PROBLEM DESCRIPTION |
Scan the material below and copy every line holding the word "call".

== Segment start ==

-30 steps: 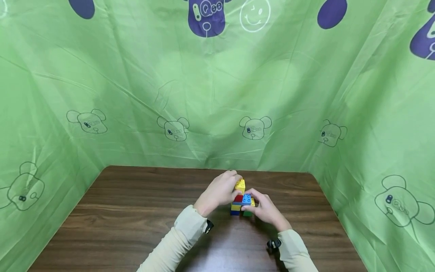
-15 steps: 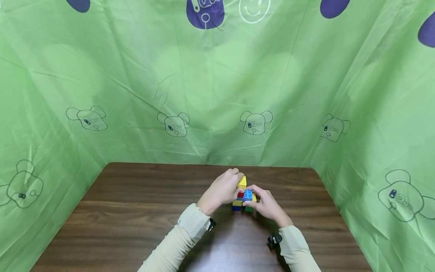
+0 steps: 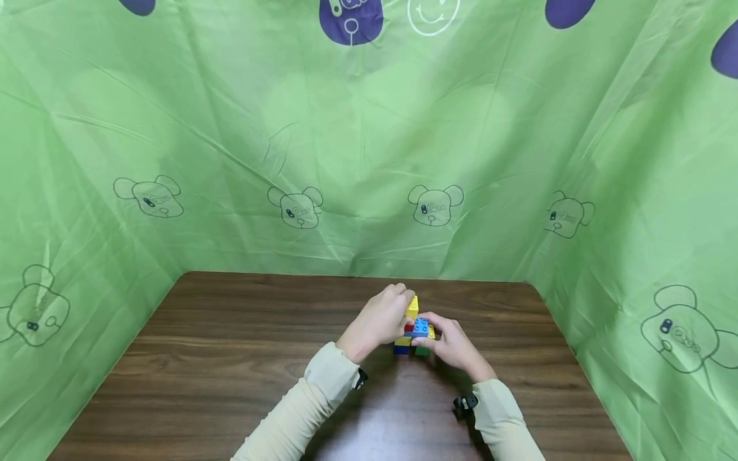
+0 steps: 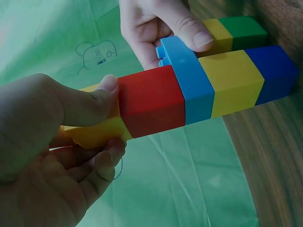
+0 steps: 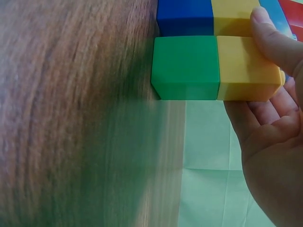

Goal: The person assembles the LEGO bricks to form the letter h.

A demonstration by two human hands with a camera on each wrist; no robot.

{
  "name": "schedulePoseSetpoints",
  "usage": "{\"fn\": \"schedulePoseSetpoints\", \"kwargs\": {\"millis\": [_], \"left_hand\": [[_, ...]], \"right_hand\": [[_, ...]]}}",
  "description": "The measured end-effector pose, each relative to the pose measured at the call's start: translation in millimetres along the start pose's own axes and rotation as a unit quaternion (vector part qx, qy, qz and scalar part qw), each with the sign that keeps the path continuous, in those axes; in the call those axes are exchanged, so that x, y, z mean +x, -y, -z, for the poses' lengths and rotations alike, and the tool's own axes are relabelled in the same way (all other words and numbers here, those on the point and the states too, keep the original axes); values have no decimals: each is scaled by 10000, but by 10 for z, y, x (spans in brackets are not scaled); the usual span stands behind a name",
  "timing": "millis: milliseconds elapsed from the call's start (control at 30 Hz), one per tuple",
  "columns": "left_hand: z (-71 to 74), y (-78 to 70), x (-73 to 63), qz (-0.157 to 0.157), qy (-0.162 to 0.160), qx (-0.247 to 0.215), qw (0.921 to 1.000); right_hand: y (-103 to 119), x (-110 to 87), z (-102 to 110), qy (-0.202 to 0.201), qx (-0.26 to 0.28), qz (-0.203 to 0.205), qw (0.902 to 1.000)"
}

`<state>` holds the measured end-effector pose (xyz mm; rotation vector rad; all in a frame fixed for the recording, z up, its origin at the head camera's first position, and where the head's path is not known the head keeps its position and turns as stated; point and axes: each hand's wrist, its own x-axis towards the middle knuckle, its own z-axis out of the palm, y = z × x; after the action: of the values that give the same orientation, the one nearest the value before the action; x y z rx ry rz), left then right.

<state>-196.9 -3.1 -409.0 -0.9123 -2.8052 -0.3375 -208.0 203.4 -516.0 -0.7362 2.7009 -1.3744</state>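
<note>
A built stack of toy building bricks stands on the table. Its left column runs from a dark blue brick (image 4: pixel 272 74) through a yellow one (image 4: pixel 232 85) and a light blue brick (image 3: pixel 421 327) to a red brick (image 4: pixel 151 101), topped by a yellow brick (image 3: pixel 412 307). Beside it, a green brick (image 5: pixel 187 66) carries a yellow brick (image 5: pixel 246 78), and the light blue brick spans both columns. My left hand (image 3: pixel 377 320) pinches the top yellow brick between thumb and fingers. With my right hand (image 3: pixel 452 346) I grip the right column's yellow brick, thumb in front, fingers behind.
The brown wooden table (image 3: pixel 230 358) reaches back to a green cloth wall (image 3: pixel 369 243) with printed bear heads. Cloth also hangs along the left and right sides. Dark wrist cameras sit on both wrists, below the pale sleeves (image 3: pixel 323 384).
The head view has tilted slightly down, so the scene sits higher. Both hands keep their hold on the bricks, with little visible movement.
</note>
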Motion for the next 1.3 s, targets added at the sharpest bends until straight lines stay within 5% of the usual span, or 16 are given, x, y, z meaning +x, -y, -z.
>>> {"fn": "schedulePoseSetpoints", "kwargs": {"millis": [1067, 1200, 1300], "left_hand": [[-67, 63, 12, 145, 86, -576, 9982], [-87, 122, 19, 261, 316, -1169, 9923], [-189, 227, -36, 479, 352, -2115, 9756]], "right_hand": [[-27, 9, -6, 115, 145, -73, 9998], [11, 7, 11, 62, 4, -227, 9997], [38, -21, 8, 66, -363, -311, 9988]]}}
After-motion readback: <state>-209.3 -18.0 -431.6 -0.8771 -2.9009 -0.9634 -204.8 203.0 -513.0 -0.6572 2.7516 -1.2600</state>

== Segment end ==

OUTPUT FOR THIS TASK |
  "description": "The measured end-effector pose, each relative to the pose measured at the call's start: translation in millimetres along the start pose's own axes and rotation as a unit quaternion (vector part qx, qy, qz and scalar part qw), each with the sign that keeps the path continuous, in those axes; in the call those axes are exchanged, so that x, y, z mean +x, -y, -z, for the poses' lengths and rotations alike, and the tool's own axes are relabelled in the same way (all other words and numbers here, those on the point and the states too, keep the original axes); values have no decimals: each is scaled by 10000, but by 10 for z, y, x (spans in brackets are not scaled); the usual span stands behind a name",
  "timing": "millis: milliseconds elapsed from the call's start (control at 30 Hz), one per tuple",

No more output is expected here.